Ways to Report SIMPLE IRA Contributions on a W-2
Aug 14, 2022 By Susan Kelly

Employers with less than one hundred workers may open a SIMPLE IRA for their employees. The Internal Revenue Service (IRS) mandates that employers that provide their workers with access to SIMPLE IRAs must record certain information on such accounts on the W-2 forms of those employees.

The Operation of SIMPLE IRAs

A simplified individual retirement arrangement, or SIMPLE IRA, is an individual retirement account that is intended for use by employers that have fewer than 100 workers. For a company to be eligible to provide a SIMPLE IRA to an employee, the company cannot provide any other kind of retirement plan. Employees who participate in the contribution program can defer a portion of their pay to do so. The maximum amount that may be contributed to a SIMPLE retirement plan each year is $13,500 in 2021 and increases to $14,000 the following year, 2022. Catch-up payments are allowed for participants aged 50 and older, and the maximum annual contribution is $3,000.

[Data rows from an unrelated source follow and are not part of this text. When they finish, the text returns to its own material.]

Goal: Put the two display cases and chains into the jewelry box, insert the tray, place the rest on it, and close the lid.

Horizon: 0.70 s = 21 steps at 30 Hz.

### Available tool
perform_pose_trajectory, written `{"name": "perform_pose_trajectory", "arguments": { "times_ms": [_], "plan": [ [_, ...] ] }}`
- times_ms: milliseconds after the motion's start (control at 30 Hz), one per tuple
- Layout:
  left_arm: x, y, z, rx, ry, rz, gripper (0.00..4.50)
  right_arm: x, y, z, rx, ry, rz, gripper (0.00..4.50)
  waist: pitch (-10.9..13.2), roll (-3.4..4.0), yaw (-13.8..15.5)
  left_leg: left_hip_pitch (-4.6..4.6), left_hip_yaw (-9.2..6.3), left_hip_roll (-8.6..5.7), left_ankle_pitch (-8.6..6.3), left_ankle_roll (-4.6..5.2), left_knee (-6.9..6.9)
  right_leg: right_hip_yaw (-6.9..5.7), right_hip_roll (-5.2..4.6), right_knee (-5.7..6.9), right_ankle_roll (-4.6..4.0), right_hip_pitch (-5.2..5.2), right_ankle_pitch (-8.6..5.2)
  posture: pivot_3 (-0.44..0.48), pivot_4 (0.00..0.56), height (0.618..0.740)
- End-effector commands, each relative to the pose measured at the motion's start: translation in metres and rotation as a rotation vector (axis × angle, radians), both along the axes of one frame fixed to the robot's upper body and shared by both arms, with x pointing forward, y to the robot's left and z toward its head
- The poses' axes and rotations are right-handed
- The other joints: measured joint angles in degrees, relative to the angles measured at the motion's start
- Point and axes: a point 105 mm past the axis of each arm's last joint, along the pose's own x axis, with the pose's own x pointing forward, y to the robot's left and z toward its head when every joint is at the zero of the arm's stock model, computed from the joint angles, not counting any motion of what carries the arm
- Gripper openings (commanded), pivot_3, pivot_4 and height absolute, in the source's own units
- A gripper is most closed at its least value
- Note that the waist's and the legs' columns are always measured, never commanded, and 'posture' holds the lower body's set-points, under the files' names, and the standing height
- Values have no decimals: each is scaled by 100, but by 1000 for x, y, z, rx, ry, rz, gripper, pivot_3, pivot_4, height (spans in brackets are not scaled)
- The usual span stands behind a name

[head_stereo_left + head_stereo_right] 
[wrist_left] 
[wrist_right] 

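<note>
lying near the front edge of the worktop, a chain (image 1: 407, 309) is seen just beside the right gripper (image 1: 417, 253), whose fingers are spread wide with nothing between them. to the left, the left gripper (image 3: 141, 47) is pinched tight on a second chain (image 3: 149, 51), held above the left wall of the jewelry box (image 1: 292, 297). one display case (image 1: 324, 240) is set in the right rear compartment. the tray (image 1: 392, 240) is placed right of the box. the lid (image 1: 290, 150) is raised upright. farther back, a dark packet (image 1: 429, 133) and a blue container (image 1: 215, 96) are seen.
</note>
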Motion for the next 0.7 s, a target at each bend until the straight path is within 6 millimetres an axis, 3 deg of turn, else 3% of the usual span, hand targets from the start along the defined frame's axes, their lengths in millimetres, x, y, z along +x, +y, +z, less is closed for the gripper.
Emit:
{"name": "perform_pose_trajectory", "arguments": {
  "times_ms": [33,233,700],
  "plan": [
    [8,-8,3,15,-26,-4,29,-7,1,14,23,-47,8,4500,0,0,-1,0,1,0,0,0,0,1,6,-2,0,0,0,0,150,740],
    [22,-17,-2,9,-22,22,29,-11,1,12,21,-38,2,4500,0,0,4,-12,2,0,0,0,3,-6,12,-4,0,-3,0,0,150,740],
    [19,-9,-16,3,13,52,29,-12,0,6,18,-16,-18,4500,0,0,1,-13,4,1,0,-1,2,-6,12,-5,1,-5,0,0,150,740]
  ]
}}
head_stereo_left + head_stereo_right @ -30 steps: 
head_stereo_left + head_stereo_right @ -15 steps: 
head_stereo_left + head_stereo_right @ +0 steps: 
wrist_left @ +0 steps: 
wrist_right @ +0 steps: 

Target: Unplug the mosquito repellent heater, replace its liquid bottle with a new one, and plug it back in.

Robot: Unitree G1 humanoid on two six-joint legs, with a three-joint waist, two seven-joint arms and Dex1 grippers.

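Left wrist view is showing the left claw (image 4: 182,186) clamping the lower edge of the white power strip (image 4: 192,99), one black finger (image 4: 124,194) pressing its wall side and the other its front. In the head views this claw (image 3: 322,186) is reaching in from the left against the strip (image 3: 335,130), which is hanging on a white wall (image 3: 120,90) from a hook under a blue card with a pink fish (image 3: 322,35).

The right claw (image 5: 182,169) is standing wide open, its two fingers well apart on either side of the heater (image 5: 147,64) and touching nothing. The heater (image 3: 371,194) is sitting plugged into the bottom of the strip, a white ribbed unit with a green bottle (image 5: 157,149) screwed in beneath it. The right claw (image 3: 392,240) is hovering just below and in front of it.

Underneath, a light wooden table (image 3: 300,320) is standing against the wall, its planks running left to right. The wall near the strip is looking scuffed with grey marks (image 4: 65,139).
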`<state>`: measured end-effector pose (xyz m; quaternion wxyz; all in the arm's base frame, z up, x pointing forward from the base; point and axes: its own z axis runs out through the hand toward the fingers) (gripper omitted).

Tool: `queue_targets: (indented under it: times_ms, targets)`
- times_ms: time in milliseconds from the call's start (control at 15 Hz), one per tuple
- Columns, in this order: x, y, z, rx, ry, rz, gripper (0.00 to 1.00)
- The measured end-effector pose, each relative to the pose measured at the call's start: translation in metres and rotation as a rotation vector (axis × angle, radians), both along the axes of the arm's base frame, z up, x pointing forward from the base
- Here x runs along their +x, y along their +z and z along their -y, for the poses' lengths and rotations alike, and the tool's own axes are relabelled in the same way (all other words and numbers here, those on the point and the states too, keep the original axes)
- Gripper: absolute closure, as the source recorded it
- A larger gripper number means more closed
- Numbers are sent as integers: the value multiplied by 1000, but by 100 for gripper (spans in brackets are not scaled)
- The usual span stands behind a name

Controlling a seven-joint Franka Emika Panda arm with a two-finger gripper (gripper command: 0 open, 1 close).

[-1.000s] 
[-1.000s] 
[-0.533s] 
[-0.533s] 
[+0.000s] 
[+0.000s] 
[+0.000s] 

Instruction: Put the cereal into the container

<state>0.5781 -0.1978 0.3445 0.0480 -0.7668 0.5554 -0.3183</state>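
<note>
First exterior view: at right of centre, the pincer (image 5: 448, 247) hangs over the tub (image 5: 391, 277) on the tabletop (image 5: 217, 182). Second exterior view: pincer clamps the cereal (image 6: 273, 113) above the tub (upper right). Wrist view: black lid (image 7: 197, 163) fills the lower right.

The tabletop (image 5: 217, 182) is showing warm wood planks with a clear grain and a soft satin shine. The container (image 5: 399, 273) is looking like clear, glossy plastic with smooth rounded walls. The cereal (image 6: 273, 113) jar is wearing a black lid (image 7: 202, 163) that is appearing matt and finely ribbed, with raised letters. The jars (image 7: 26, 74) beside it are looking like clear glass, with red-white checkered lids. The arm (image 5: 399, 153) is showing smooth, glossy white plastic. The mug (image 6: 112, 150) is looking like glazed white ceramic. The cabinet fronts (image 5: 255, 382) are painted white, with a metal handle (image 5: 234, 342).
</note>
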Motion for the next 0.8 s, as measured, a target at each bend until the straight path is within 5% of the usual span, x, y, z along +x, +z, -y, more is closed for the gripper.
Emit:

Employers are required to make annual contributions and have the option of either making matching contributions based on employee contributions, which are referred to as elective contributions or making contributions that are not based on employee contributions, which are called nonelective contributions. There are two different paths open to employers. They may also:

  • Contribute each year to the plan and match up to three percent of the employee's yearly income who is participating in the plan, or
  • Contribute an amount equivalent to 2% of each qualified employee's compensation as a nonelective contribution, regardless of whether or not the employee chooses to make elective deferrals.
  • As soon as the SIMPLE IRA program is launched, participants' contributions are immediately 100% vested. On the other hand, in-service withdrawals are counted as income and are subject to the same taxes as other income. In addition, members under the age of 59 and 12 may be liable to a 10% early withdrawal penalty imposed by the Internal Revenue Service. The withdrawal penalty is increased to 25% if withdrawn from the account during the first two years after it was issued.

Choose A SIMPLE IRA Plan

Because they enable both employers and workers to contribute money to retirement accounts, SIMPLE IRA plans have the potential to be a major source of income during retirement. The expenses of establishing and maintaining a SIMPLE IRA plan are much lower than those of a traditional retirement plan.

  • Open to any small businesses, often those with less than one hundred workers
  • The employer can offer no other retirement plans.
  • There is no obligation for the employer to file any documents.
  • Contributions: Employees have the option to donate to several funds.
  • The employee is always fully entitled to (or has ownership of) all of the money in the SIMPLE IRA.

The Pros and Cons:

  • Setup and operation are simple and not too pricey.
  • The employee and the employer share the obligation for an employee's retirement.
  • There is no need for discriminatory testing.
  • Inflexible contributions
  • Compared to other retirement plans, lower contribution limitations are allowed for this one.

The employee and the employer must make a contribution. The total amount of contributions that may be made to an employee's SIMPLE IRA are capped. In most cases, an employer is not required to submit paperwork. Participant loans are not allowed under this policy. It is forbidden to utilize the assets as collateral in any transaction.

Simple IRA W-2 Reporting Requirements

Most small businesses with 100 or fewer employees are eligible to establish a SIMPLE IRA. This is because the SIMPLE IRA functions in a manner that is comparable to that of other employer-sponsored retirement plans, such as a 401(k) plan. As a result, each participant employee must report salary deferral contributions on the W-form. The employee's payments to a SIMPLE IRA are taken from the "wages, tips, and other remuneration" box on the Form W-2 for employee compensation, and box 13 "retirement plan" is chosen. There is no explicit listing of the monetary amounts that make up the total yearly payments; rather, the taxpayer is responsible for calculating and reporting those amounts.

The federal government does not withhold income tax from donations made to SIMPLE IRAs. On the other hand, payments made via salary reduction are subject to taxes for Social Security, Medicare, and the federal unemployment insurance (FUTA) program. Still, nonelective donations and matching contributions are exempt from these taxes. On the other hand, the employer can claim a deduction on Schedule C of the company's business tax return for any matching payments provided to the participant. Because the employer may claim a tax deduction for the contributions, the employee's W-2 form will not include the firm's matching amounts.